§ WHAT NEEDS TO BE DONE
Ignoring the pictures, repeat every entry below exactly as it appears.

Records from a dataset:
:::
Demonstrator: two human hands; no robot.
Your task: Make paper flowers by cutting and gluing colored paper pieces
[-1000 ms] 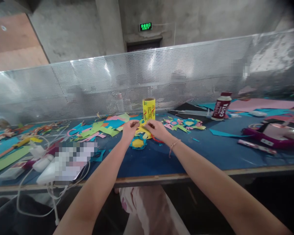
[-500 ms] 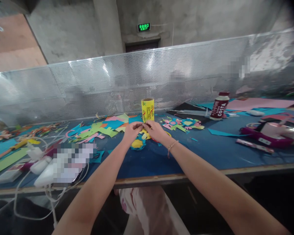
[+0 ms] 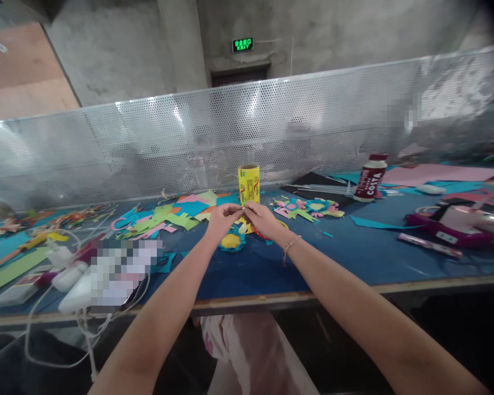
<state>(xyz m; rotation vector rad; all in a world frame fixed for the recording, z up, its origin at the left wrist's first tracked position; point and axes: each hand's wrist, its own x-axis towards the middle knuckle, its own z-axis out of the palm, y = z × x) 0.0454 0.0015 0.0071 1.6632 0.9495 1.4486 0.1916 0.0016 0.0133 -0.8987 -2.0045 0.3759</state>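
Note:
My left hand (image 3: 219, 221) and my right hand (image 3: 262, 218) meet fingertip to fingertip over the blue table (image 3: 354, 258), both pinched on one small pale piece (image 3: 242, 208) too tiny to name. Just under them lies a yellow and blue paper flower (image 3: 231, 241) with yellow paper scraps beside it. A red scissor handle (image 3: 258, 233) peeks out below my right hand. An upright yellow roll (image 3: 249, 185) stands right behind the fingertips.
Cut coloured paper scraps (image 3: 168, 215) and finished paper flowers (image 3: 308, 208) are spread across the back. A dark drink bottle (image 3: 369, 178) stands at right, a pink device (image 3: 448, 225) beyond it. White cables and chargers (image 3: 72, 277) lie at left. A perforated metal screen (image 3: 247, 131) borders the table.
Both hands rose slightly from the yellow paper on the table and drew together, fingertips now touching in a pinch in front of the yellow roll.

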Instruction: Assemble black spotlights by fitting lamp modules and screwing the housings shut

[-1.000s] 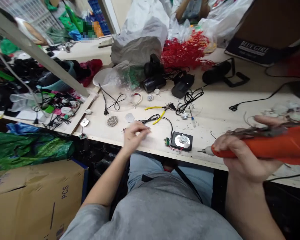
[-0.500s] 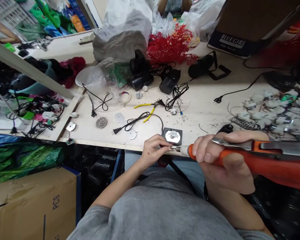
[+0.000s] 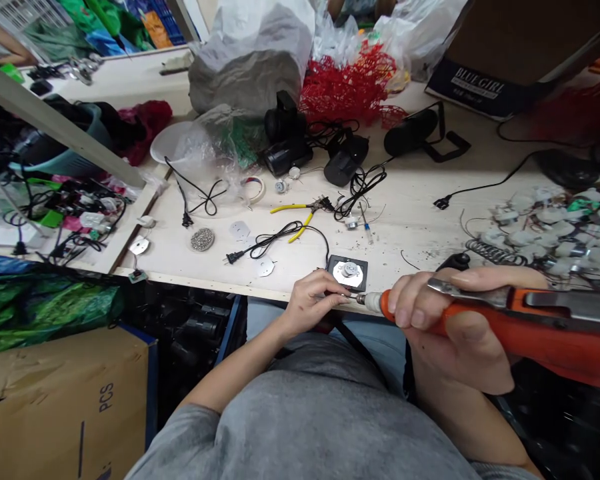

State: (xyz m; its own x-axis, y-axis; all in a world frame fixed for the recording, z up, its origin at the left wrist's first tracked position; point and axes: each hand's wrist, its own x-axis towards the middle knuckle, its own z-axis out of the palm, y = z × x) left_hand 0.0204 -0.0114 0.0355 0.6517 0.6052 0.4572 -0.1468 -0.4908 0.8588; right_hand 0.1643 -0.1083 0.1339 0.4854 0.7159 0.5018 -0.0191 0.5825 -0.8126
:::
§ ANSWER TO THIS EXERCISE
Demonstrator: two human hands; no robot.
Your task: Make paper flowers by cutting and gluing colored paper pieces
[-1000 ms] 
[-500 ms] 
[+0 ms] 
<state>(xyz m; rotation vector rad; all in a world frame fixed for the recording, z up, its origin at the left wrist's first tracked position; point and axes: each hand's wrist, its own x-axis towards the middle knuckle, its own z-axis out of the palm, y = z × x) 0.0454 0.0015 0.0071 1.6632 0.9495 1.4486 0.1916 0.0016 0.0133 -0.8987 -2.0045 0.3759</state>
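Note:
My left hand (image 3: 219, 221) and my right hand (image 3: 262, 218) meet fingertip to fingertip over the blue table (image 3: 354, 258), both pinched on one small pale piece (image 3: 242, 208) too tiny to name. Just under them lies a yellow and blue paper flower (image 3: 231, 241) with yellow paper scraps beside it. A red scissor handle (image 3: 258, 233) peeks out below my right hand. An upright yellow roll (image 3: 249, 185) stands right behind the fingertips.
Cut coloured paper scraps (image 3: 168, 215) and finished paper flowers (image 3: 308, 208) are spread across the back. A dark drink bottle (image 3: 369, 178) stands at right, a pink device (image 3: 448, 225) beyond it. White cables and chargers (image 3: 72, 277) lie at left. A perforated metal screen (image 3: 247, 131) borders the table.
Both hands rose slightly from the yellow paper on the table and drew together, fingertips now touching in a pinch in front of the yellow roll.
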
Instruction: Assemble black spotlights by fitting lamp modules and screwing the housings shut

[-1.000s] 
[-0.500s] 
[+0.000s] 

State: (xyz m; its own x-axis, y-axis; all in a world frame fixed for the recording, z up, its origin at the left wrist's first tracked position; point and axes: each hand's wrist, its own x-axis towards the middle knuckle, its own z-axis out of the palm, y = z × x) left_hand 0.0204 -0.0114 0.0355 0.6517 0.6052 0.4572 -0.1468 -0.4908 0.8588; right_hand 0.1643 -0.1083 0.1339 0.4854 0.7159 0.5018 -0.0191 0.5825 -0.8126

This output is now complete.